### Task description
Reproduced exactly, the lines from the start of the material through the line containing "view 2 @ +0" should be the whole answer, with pictures excluded.

┌─ Information provided

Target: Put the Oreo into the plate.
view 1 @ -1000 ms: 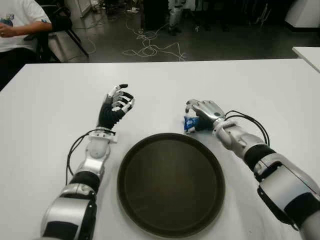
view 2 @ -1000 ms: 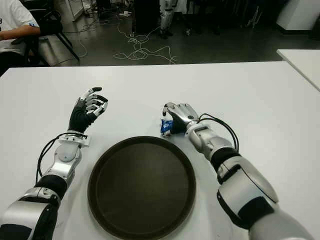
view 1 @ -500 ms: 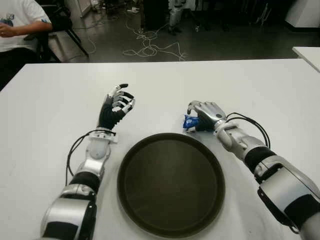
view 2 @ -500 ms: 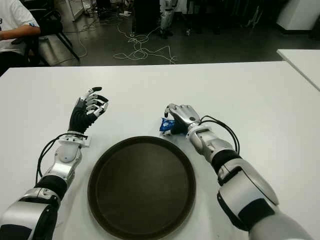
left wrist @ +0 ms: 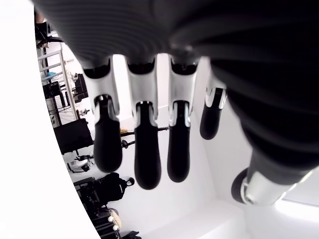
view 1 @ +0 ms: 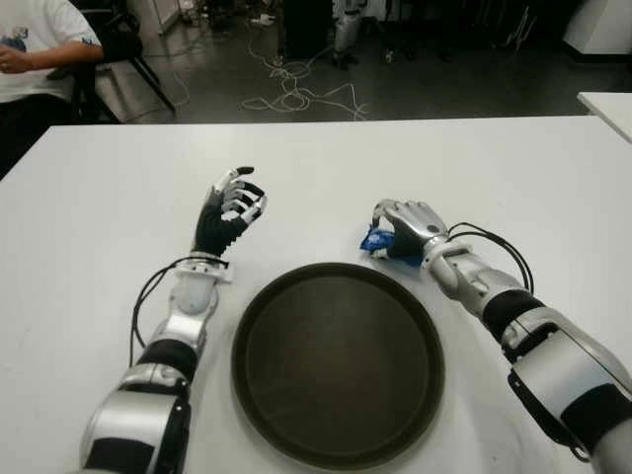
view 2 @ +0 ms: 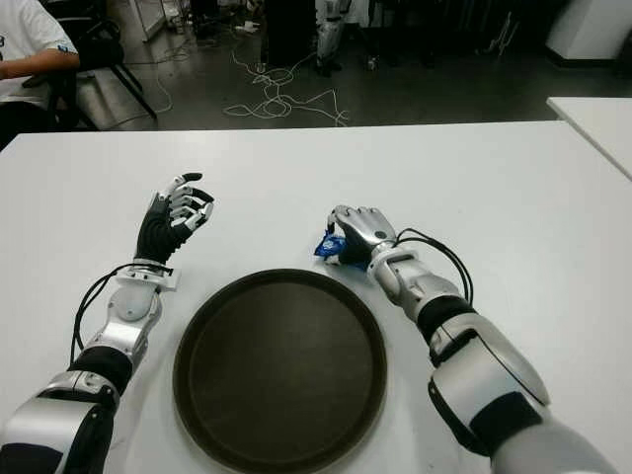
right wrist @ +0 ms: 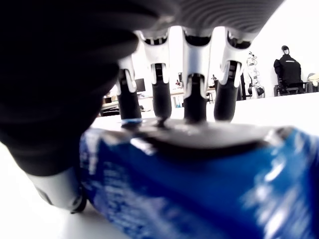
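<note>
Oreo pack, small blue foil wrapper (view 1: 376,240), sits centre-right of the eye views, just beyond the far-right rim of the plate, clasped by the right hand (view 1: 405,230). Right hand's silver-and-black fingers (right wrist: 195,94) curl down over the top of the pack; right wrist view shows the blue wrapper (right wrist: 199,189) filling the lower part of the frame with fingertips pressing along its upper edge. Cannot tell whether the pack touches the white tabletop (view 1: 99,217) or is slightly lifted. Round dark brown plate (view 1: 338,361), shallow with a raised rim, lies at lower centre of the eye views between the two forearms, with nothing on it. Left hand (view 1: 229,210) shows at centre-left, up and left of the plate and apart from it, palm turned inward, fingers (left wrist: 141,149) loosely extended and holding nothing. Black cable (view 1: 148,286) loops along the left forearm; another black cable (view 1: 494,242) loops off the right wrist. Upper left corner: seated person in a white shirt (view 1: 35,44) beside a black chair (view 1: 114,44). Upper centre: tangled white cords (view 1: 296,94) on the dark floor beyond the table edge. Corner of a second white table (view 1: 607,104) at the right edge.
</note>
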Available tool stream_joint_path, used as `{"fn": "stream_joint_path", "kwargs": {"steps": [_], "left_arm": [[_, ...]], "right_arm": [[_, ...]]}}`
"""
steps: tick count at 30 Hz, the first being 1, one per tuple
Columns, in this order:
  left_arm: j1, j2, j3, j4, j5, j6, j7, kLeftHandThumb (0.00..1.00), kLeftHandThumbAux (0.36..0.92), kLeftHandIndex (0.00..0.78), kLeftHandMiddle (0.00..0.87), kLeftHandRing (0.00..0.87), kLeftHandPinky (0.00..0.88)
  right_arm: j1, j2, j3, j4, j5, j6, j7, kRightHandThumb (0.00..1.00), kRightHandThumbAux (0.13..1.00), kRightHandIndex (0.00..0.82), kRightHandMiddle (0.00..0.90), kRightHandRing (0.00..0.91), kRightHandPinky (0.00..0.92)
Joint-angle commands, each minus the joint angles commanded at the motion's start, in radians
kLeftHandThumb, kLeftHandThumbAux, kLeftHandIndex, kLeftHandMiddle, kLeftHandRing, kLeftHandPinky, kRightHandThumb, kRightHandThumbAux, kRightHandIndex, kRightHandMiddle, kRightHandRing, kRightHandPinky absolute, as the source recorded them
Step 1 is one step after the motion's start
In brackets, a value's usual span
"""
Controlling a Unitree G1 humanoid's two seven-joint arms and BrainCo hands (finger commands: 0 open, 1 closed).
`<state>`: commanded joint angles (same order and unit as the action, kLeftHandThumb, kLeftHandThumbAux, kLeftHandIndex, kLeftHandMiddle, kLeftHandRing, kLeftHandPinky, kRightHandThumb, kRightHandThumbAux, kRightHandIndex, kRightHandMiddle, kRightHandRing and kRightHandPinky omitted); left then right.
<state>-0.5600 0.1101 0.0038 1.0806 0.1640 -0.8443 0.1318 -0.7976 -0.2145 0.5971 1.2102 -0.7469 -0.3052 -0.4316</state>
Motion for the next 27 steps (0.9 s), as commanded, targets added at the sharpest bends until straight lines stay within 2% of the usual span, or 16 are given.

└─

### Exercise response
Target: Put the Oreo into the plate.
view 1 @ -1000 ms: 
view 2 @ -1000 ms: 
view 1 @ -500 ms: 
view 2 @ -500 ms: 
left wrist @ +0 ms: 
view 1 @ +0 ms: 
view 2 @ +0 ms: 

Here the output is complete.